▶ **Assigned task**:
Count how many lines in the data hold "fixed". Only the number.

[[ Available data open ]]

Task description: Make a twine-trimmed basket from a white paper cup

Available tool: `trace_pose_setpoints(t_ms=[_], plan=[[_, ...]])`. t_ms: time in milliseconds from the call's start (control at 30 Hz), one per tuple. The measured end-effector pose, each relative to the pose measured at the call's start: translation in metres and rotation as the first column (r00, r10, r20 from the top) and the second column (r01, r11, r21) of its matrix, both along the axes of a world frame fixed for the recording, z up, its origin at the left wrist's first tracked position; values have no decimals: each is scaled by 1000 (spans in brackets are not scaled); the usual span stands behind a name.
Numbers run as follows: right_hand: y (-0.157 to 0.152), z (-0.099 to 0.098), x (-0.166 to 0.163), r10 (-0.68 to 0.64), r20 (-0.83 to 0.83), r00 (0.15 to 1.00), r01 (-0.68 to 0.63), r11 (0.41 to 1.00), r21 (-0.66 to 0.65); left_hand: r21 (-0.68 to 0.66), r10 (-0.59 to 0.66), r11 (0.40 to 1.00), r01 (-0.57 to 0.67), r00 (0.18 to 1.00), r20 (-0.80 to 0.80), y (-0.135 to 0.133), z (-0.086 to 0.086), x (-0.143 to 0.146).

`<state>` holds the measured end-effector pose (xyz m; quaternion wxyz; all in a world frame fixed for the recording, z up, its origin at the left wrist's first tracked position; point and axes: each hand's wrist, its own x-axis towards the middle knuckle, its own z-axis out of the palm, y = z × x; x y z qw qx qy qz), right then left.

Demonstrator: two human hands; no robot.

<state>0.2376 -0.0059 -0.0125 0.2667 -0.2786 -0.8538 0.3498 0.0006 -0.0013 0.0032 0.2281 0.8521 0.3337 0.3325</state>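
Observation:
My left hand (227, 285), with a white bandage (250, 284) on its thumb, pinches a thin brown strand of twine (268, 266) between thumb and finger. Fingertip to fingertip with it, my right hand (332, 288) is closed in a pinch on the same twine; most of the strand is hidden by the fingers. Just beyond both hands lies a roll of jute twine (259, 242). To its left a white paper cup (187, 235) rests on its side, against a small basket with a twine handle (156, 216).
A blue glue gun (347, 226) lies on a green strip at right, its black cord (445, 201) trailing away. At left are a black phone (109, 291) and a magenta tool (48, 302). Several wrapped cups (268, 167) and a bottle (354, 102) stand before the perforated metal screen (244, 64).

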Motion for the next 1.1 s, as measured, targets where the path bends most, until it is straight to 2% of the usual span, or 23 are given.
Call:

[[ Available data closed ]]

▶ **Expected answer**:
2